__PROBLEM DESCRIPTION__.
Could you filter the material and copy every line where the word "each" occurs?

__EXERCISE DATA__.
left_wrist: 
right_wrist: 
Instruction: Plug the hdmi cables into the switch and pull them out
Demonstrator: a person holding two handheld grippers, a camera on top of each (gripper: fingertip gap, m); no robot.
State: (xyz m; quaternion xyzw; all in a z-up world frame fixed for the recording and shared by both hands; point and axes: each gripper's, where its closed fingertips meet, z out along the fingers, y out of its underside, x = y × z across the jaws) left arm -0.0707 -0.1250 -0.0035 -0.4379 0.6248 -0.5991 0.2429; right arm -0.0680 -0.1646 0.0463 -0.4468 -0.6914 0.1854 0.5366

__EXERCISE RESPONSE__.
Demonstrator: a person holding two handheld grippers, a camera on top of each (gripper: fingertip gap, m); no robot.
State: (xyz m; quaternion xyzw; all in a z-up world frame fixed for the recording and shared by both hands; point and axes: each gripper's, where its closed fingertips meet, z out along the fingers, y out of its underside, x = y × z across the jaws) left arm -0.0707 -0.1250 -0.0035 -0.4379 0.6248 -0.5991 0.2429; right arm -0.0680 -0.1646 0.0463 -0.4468 -0.6914 0.1854 0.5366

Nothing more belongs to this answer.